# [Task details]
Don't include pictures. Quote the lines below from the first through the line that contains "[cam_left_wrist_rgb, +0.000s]".

[Stored data Boundary: Start]

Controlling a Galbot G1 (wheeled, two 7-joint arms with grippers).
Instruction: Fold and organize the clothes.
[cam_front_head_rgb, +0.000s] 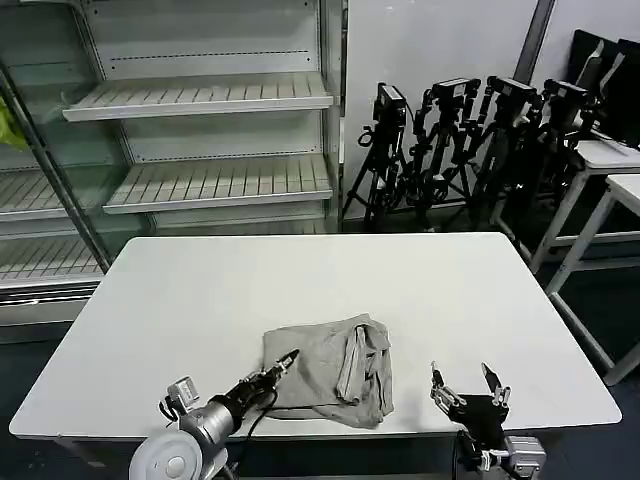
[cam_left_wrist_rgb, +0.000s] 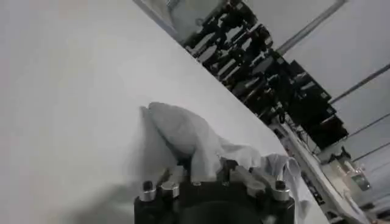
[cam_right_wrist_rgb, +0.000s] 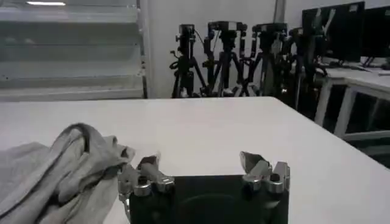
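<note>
**Grey T-shirt, partly bundled: risks at the near edge**

Item: T-shirt (cam_front_head_rgb: 328, 370), rumpled, on the white surface (cam_front_head_rgb: 200, 300) close to its near edge.
Left pincer (cam_front_head_rgb: 287, 361): tips at the shirt's left edge; pressed together or pinching cloth, cannot tell.
Right pincer (cam_front_head_rgb: 467, 384): spread, low over the surface right of the shirt, apart from it.
Risks: a one-layer pinch would drag the bundle askew; a pull toward the robot could slide it off the edge.
</note>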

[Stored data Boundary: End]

# [Response]
Controlling a Galbot G1 (wheeled, two 7-joint arms with grippers).
Instruction: Fold and organize the clothes.
[cam_front_head_rgb, +0.000s] 
[cam_left_wrist_rgb, +0.000s] 

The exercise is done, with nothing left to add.